Selain ruwatan bumi, ada pertunjukan kesenian kuda renggong oleh Kabuyutan Subang dan Cikareumbi, seni karinding, kecapi suling, singa Depok, dan pertunjukan wayang golek dari kelompok Giri Harja 2 Muhtar pimpinan Ade Kosasih. Ada pula pertunjukan terbang buhun, pencak silat, hingga debus.

Di sela acara tersebut, juga ada peresmian beberapa gunung di sekitar Bandung. Yakni Gunung Bukit Tunggul, Gunung Malayang, Gunung Rakutak, Gunung Kendang, Gunung Tilu, Gunung Malabar, Gunung Patuha, Gunung Mandalawangi, dan Gunung Sanggar.

Kepala Dinas Pariwisata dan Kebudayaan Jawa Barat Nunung Sobari dalam siaran pers menyebutkan perhelatan itu bertujuan menambah wawasan dan informasi bagi generasi muda mengenai nilai budaya yang masih hidup dan dipelihara oleh masyarakat di Jawa Barat. Salah satu kegiatan itu adalah ruwatan bumi, yang dikaitkan dengan isu lingkungan hidup.

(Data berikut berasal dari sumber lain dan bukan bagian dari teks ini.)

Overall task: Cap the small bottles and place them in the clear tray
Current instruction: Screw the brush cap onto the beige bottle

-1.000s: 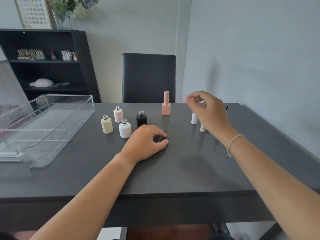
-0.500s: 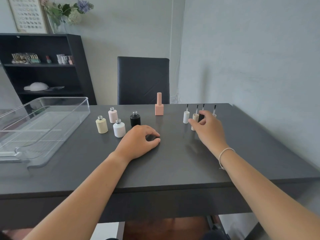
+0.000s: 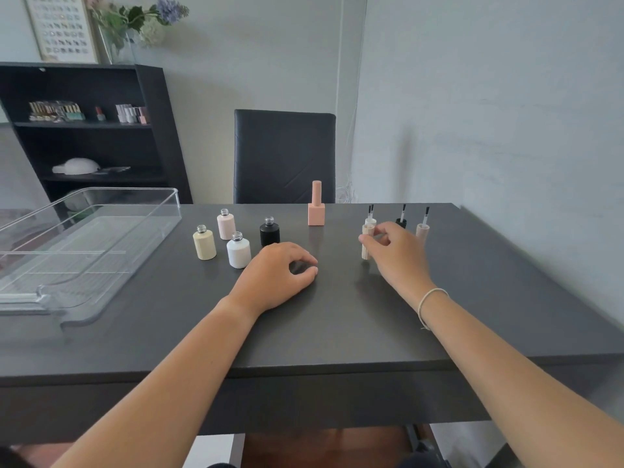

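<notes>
Head view: a matte dark grey table (image 3: 337, 319) fills the lower frame. At centre left stand four small round-shouldered bottles with bare threaded necks: a cream bottle (image 3: 204, 244), a pale pink bottle (image 3: 226, 225), a white bottle (image 3: 238, 250) and a black bottle (image 3: 269, 232). A square peach bottle (image 3: 316, 207), already capped, stands behind them. The clear tray (image 3: 101, 231), glossy rigid plastic, sits at middle left. At centre right, brush caps (image 3: 422, 228) stand upside down, bristles up. The left hand (image 3: 277, 278) rests on the table, fingers loosely curled together. The right hand (image 3: 396, 255) has its thumb and fingers clamped on a cream ribbed cap (image 3: 366, 243). Half a second ago the right hand was only reaching among the caps; the left hand has not moved
</notes>
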Demonstrator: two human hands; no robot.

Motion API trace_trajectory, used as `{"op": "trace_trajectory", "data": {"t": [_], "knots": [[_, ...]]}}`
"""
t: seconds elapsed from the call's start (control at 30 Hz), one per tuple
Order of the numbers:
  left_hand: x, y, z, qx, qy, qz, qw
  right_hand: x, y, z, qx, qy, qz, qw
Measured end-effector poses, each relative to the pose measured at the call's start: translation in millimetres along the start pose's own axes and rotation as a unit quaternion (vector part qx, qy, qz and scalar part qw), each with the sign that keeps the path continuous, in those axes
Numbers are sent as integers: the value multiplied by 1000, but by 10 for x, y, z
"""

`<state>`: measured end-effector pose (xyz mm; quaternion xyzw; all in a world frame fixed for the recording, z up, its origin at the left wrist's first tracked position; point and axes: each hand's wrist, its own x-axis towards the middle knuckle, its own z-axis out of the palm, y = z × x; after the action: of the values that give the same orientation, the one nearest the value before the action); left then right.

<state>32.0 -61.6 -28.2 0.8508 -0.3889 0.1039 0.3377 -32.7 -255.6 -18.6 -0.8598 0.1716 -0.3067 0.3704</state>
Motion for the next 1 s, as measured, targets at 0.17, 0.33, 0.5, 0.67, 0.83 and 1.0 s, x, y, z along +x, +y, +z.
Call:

Ruwatan bumi yang merupakan salah satu upacara adat, kata Nunung, merupakan ungkapan terima kasih kepada Tuhan atas keberhasilan panen pertanian. Ruwatan juga dipakai sebagai penolak bala serta penghormatan bagi leluhur. “Makna ruwatan antara lain wujud dari gotong-royong, persaudaraan, persatuan,” katanya.

Tujuan acara tersebut adalah mengajak masyarakat berperan aktif menjaga nilai-nilai budaya dan persaudaraan pada era globalisasi.